Copy the lines below, word for word, from the first through the line containing "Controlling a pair". Leave the pictures out.
# # # # #
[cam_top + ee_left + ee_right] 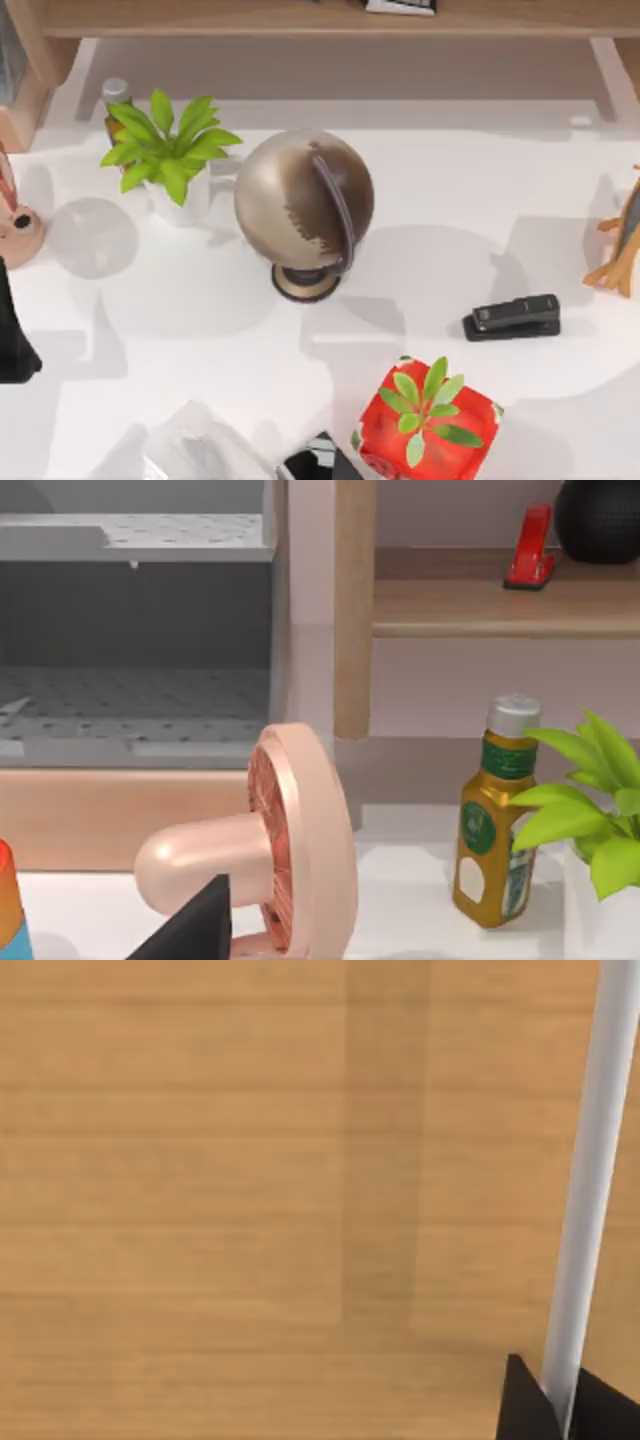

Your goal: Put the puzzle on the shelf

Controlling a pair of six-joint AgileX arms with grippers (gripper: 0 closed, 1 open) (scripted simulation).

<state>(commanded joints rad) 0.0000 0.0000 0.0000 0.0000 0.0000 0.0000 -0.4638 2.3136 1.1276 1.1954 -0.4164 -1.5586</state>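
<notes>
Two AgileX arms are on station. At the far edge of the table, the right gripper (560, 1412) sits close against the long, flat, light-brown wooden shelf (250, 18), beside a thin white bar (590, 1160). The left gripper (195, 928) is parked at the left, near the pink mushroom-shaped ornament (280, 860). Opening and load cannot be told for either, and the small tiled puzzle cube cannot be located with confidence. Judged step: placement at the shelf. The next move calls for confirming the cube rests on the board, then withdrawing nearward, clear of the brown globe (303, 210).
</notes>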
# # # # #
RESULT BELOW:
[cam_top + ee_left + ee_right] 

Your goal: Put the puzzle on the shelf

Controlling a pair of six-joint AgileX arms with grippers (gripper: 0 closed, 1 open) (scripted simulation).

The exercise is now finished.